* **What to work on**
From the data below, set down exactly the lines between the one holding "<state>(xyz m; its" and the one holding "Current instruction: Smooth", inclusive, and no others.
_ _ _ _ _ _ _
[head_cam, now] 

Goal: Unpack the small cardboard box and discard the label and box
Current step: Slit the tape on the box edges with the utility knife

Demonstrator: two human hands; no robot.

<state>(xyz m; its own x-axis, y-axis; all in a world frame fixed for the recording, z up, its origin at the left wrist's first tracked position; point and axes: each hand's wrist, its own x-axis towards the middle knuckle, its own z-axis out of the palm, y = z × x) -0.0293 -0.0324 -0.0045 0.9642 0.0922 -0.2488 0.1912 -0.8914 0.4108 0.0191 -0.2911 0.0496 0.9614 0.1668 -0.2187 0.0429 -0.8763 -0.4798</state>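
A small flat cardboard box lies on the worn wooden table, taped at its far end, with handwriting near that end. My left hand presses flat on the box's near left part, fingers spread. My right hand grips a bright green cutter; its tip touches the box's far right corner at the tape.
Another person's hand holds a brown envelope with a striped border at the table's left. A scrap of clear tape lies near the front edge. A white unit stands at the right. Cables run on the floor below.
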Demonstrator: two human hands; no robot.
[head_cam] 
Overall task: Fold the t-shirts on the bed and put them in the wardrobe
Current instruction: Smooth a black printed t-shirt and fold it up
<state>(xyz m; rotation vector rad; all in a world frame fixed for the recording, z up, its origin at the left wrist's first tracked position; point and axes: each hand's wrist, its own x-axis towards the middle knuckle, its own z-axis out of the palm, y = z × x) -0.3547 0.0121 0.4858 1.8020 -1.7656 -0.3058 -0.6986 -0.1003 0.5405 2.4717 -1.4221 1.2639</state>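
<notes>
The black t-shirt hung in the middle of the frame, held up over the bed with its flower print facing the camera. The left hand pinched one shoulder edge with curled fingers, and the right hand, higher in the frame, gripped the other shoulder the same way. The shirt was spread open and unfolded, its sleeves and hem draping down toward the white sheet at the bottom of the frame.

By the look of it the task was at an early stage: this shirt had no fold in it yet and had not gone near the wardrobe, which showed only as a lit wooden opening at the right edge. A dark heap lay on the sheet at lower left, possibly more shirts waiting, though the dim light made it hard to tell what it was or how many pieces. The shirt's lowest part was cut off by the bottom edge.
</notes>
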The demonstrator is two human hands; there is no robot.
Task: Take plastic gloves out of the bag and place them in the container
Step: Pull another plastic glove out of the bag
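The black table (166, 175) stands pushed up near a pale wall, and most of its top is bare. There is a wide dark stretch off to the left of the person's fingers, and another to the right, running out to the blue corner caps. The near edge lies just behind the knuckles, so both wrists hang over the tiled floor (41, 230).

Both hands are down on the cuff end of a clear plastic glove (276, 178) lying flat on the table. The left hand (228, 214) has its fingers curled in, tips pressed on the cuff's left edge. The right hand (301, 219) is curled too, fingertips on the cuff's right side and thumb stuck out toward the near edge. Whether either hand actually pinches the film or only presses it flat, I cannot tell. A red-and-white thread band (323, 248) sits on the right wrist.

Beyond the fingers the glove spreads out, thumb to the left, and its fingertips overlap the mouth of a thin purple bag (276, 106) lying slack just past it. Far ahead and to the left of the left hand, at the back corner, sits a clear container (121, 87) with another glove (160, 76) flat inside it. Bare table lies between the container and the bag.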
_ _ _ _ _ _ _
* **Response for this exercise**
<state>(xyz m; its own x-axis, y-axis; all in a world frame fixed for the recording, z up, its origin at the left wrist's first tracked position; point and axes: each hand's wrist, its own x-axis towards the middle knuckle, its own z-axis out of the palm, y = z × x) -0.0293 -0.0324 -0.0045 0.9642 0.0922 -0.2488 0.1912 -0.8914 0.4108 0.0191 -0.2911 0.0496 0.9614 0.1668 -0.2187 0.0429 -0.8763 -0.4798</state>
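A small flat cardboard box lies on the worn wooden table, taped at its far end, with handwriting near that end. My left hand presses flat on the box's near left part, fingers spread. My right hand grips a bright green cutter; its tip touches the box's far right corner at the tape.
Another person's hand holds a brown envelope with a striped border at the table's left. A scrap of clear tape lies near the front edge. A white unit stands at the right. Cables run on the floor below.
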Demonstrator: two human hands; no robot.
[head_cam] 
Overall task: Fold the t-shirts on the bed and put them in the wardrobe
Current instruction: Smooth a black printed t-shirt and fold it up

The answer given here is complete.